Off the wall example,
When your dog dies.It's not best for you to plant your dog your self.It's best to find someone else to do that for you so they say.But,I planted every dog I had my self.
Dogs are just like your family.I have a 12 yr old black lab not doing good.Loss of eye sight,bad hips.Everyone tells me to put it down.That's the answer for everything they say is put it down.Well,I know my dog.He isn't ready to go yet.I'll know when it's time.Until then,I will enjoy him.If only a dog could talk lol.
Hospice and palliative care may be one of the greatest gifts you can give someone who is terminally ill. Furthermore, hospice is covered by Medicare, and provides services to the surviving family.
What exactly is "over-medication"? Hospice workers know best. Hospice workers are aware that over-medication may give rise to homicide charges, so they generally do not try to "overdose" a patient. We currently have a case in my state, Pennsylvania, where a caretaker daughter, a nurse, was so charged for over medicating her father. At the other end of the spectrum, I recall enjoying a football game with a relative when his wife came in the room, turned off the T.V. and threw his beer down the sink. As she was leaving the room she said "well you told me in your advance medical directive to 'pull the plug' when when your quality of life depended on machines and ingested fluids." Since family members so often miss the mark about what is proper medication, it is a decision best left to experienced hospice workers.

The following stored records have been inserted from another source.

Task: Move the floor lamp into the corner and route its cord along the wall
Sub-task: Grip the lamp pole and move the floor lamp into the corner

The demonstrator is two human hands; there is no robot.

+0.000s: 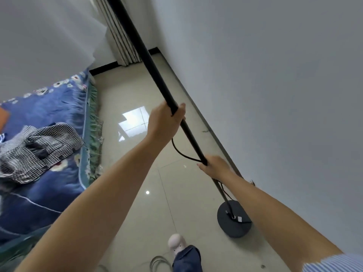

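My left hand [166,119] is wrapped around the lamp pole [155,69], right hand [215,167] closed on it lower down. Base [234,219] sits by the wall, corner's ahead, cord [183,153] not routed yet, I think.

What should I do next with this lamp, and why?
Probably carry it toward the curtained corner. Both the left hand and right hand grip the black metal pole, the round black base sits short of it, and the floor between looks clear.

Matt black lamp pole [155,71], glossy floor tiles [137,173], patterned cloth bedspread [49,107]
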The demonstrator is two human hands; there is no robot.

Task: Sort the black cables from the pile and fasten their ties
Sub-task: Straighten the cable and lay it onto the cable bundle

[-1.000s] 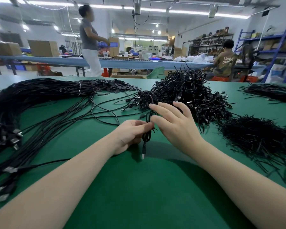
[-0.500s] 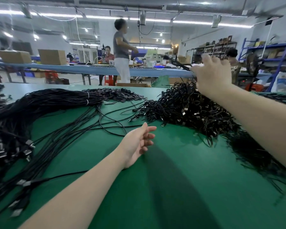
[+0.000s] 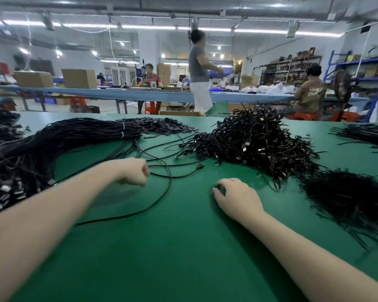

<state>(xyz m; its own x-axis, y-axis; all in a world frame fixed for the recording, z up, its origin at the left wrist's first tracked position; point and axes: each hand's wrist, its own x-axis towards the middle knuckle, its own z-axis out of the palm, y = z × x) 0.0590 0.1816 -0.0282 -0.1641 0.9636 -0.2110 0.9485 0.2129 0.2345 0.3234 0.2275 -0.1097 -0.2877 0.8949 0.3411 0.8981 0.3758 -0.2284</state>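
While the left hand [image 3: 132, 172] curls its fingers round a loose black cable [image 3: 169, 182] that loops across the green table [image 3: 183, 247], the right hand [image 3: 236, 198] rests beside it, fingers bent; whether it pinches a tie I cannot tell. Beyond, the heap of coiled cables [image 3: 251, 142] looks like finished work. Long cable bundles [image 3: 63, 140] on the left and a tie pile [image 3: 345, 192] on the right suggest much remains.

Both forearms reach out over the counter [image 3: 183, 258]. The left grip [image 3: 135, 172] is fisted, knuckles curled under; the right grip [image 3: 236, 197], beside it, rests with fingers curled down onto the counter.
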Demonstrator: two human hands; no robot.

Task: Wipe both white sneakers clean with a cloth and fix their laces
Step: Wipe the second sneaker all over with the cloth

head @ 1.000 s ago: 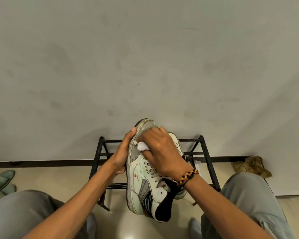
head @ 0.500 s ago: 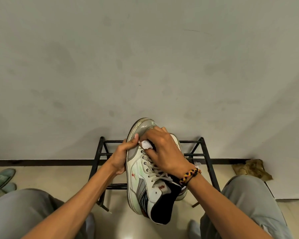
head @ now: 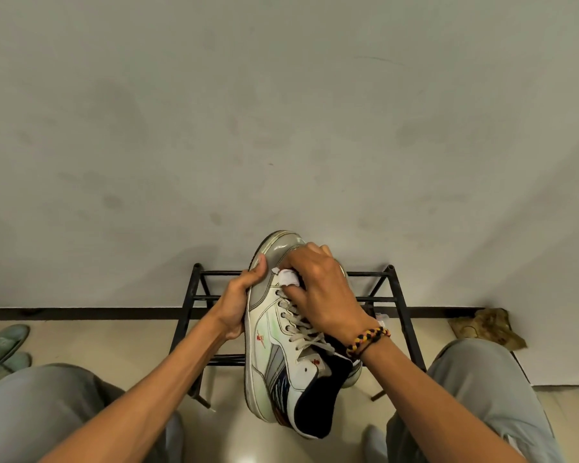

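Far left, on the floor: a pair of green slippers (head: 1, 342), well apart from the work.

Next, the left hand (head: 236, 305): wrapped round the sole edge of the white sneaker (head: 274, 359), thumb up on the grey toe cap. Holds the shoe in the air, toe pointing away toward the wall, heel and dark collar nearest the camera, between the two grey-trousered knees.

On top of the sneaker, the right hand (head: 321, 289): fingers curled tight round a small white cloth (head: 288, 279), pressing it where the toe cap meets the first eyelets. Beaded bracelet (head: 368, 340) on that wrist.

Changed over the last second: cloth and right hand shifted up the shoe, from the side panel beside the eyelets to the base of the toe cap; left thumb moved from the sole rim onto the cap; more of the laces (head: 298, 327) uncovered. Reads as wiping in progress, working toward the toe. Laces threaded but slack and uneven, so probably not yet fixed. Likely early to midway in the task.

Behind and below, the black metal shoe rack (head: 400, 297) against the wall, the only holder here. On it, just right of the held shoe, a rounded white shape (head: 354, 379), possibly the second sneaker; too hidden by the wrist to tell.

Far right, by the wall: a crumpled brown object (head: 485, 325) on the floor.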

For those families not sure about whether hospice is appropriate, it might be a good idea to have someone review the medical records and offer a second opinion. The authority of N.P.'s under the laws of each state are different, but in some states a Gerontological Nurse Practitioner can be retained to review medical records and have a candid discussion with family members at a reasonable cost or covered through insurance.